O Brasil todo calçar chuteiras em época de Copa do Mundo é visto por uns alguns, aqui e lá fora, como manifestação de atraso, de desapego à ética do trabalho.
Como pode um país, com tamanhos problemas a resolver, ficar imantado em frente à TV, contorcendo-se de aflição e vibrando de alegria pela seleção de futebol?
Tal atitude coletiva não corresponderia às exigências de um país que precisa recobrar o desenvolvimento para superar a miséria.
Nada mais cego à importância da cultura para o desenvolvimento econômico. O incômodo que sempre me causou essa visão dogmática tornou-se reflexão a partir de leituras recentes sobre os processos de desagregação dos Estados nacionais e suas implicações para o desenvolvimento econômico.
Dentre elas, a do livro "Paradoxo Global", de John Naisbitt. Em síntese, Naisbitt defende a tese de que, ao mesmo tempo que assistimos à globalização econômica, com a integração dos mercados domésticos em um único mercado mundial, defrontamo-nos, no plano da cultura, com processos de retorno a identidades tradicionais, determinadas pela unidade linguística, étnica, religiosa, etc.
Haveria, assim, simultaneamente à globalização, forte tendência à fragmentação de agrupamentos humanos em coletividades cada vez mais excludentes. Naisbitt fala em "tribalização", em um mundo de mil países, em poucos anos.
Leve-se ou não a sério a previsão numérica, a tendência à fragmentação de antigos Estados nacionais e à formação de coletividades altamente excludentes é inquestionável. Tome-se como exemplo a antiga Iugoslávia, a Liga Lombarda na Itália ou os movimentos de extrema-direita em toda Europa e na ex-União Soviética.

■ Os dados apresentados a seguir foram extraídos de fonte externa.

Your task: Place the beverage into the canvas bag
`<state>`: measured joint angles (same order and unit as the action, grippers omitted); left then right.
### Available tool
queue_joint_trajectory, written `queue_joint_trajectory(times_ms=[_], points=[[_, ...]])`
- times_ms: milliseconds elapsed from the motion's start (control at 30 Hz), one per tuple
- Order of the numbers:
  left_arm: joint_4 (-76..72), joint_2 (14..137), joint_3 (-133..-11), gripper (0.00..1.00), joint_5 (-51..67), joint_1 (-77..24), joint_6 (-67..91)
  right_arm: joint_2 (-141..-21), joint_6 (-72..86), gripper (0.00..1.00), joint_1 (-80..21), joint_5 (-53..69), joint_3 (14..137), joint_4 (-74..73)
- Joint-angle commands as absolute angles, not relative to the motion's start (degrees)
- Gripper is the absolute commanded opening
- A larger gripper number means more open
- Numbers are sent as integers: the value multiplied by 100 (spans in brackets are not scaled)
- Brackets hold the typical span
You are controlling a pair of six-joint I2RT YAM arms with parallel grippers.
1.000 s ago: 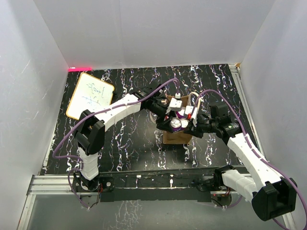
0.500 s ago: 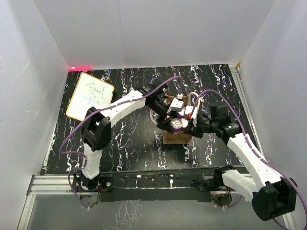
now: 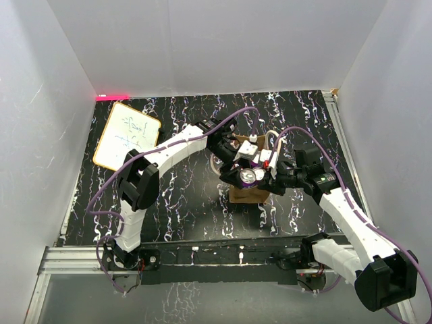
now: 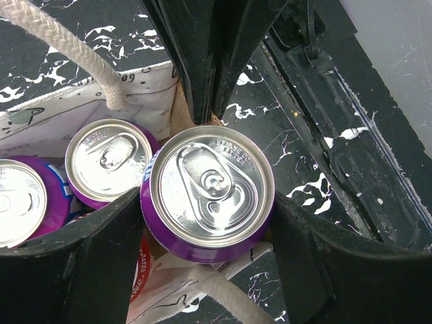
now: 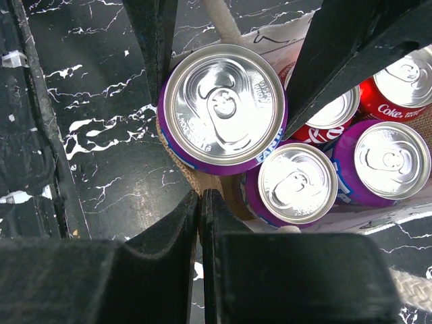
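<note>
Since 1 s ago the left arm (image 3: 169, 150) had tucked its elbow inward; the can barely shifted. The left end effector (image 4: 208, 202) gripped the purple beverage can (image 4: 212, 185) by its sides, upright over the canvas bag (image 4: 61, 101) corner and overhanging the rim. The can looked full: heavy, rigid, slick. The mid-wall grip suited it. The right end effector (image 5: 202, 202) was closed, seemingly pinching the soft rim. Packed cans (image 5: 297, 183) crowded the slot.

The left arm (image 3: 169, 152) has folded tighter. Its elbow (image 3: 138, 181) has swung toward the right edge of the desk and slightly toward the far edge, so the lower link stands steeper. The purple cable (image 3: 91, 206) beside it has shifted rightward too.
</note>
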<state>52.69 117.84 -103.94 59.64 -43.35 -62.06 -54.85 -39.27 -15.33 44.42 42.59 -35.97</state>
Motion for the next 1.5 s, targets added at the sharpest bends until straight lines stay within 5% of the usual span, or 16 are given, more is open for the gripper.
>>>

Ora, essa tendência cria obstáculos tremendos à lógica da produção num mundo globalizado. De um lado, porque o funcionamento dos mercados assenta-se na confiança mútua expressa em regras formais e informais, condição pouco compatível com relações virtualmente beligerantes.
De outro, porque, mesmo sem beligerância, a fragmentação excessiva cria terríveis problemas de coordenação.
Nesse panorama, contar com uma cultura nacional vigorosa e enraizada é um trunfo. O bom funcionamento do mercado requer lastro cultural adequado. Este lastro tende a ser fator cada vez mais importante para a geração/atração de investimentos e, portanto, para o desenvolvimento econômico.
Tudo o mais constante, países ou espaços econômicos com menor tendência à fragmentação e à tribalização tendem a ser favorecidos com mais investimentos.
Não é difícil entender por quê.
Imaginem os custos e dificuldades para realizar um empreendimento onde a mão-de-obra, do chão da fábrica à alta administração, esteja cindida por conflitos inconciliáveis de natureza étnica, religiosa etc.; um lugar em que, para usar o jargão, a livre circulação e emprego de fatores esbarre em obstáculos como esses.
Das poucas vantagens que carregamos do passado, a cultura diversa, porém nacional, é a maior. Vantagem que hoje tem importância maior do que teve em etapas anteriores de nosso desenvolvimento, quando o mundo estava solidamente estruturado em mercados domésticos definidos pelas fronteiras de Estados nacionais.
O futebol é certamente uma das expressões mais vigorosas dessa cultura nacional. Expressão genuína, visto que corresponde à experiência vivida de milhões de brasileiros, do garoto pobre da Vila da Penha (grande Romário!) ao menino bem-nascido da zona sul.
A seleção encarna, simbolicamente, essa experiência coletiva de vida. Encarna, sim, a unidade nacional, mas sem traços militarescos e autoritários.
Que o mundo todo saiba que, no Brasil, a unidade nacional não é frágil imposição política, mas expressão de uma experiência histórica, no plano da cultura, que explode com toda a intensidade quando o "11 canarinho" adentra as quatro linhas do gramado.